Exercise objective:
Determine how many lines in the data below contain "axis" and write only that number.

Supplied information:
--- START ---
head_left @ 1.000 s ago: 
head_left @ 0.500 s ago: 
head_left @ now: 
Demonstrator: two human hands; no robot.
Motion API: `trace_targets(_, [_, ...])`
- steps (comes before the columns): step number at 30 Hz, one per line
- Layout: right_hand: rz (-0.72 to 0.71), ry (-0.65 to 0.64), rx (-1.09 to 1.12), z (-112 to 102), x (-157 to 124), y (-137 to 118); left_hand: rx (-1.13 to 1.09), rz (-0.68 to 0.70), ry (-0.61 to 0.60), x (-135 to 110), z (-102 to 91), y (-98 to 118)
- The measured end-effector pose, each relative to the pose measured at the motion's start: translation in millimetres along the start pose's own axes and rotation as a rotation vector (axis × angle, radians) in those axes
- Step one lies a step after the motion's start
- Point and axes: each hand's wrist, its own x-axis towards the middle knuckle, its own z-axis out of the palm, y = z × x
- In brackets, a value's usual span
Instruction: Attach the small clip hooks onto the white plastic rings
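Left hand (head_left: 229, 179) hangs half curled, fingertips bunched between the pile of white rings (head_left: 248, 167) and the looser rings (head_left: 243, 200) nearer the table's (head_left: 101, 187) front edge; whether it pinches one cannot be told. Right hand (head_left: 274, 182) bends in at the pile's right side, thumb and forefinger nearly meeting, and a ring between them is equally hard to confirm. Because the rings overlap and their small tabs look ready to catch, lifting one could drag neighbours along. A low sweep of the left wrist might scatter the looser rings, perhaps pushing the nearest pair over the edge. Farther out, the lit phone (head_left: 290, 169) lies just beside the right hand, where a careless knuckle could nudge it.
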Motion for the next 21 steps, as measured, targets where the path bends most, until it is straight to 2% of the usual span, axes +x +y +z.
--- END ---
Exercise solution:
2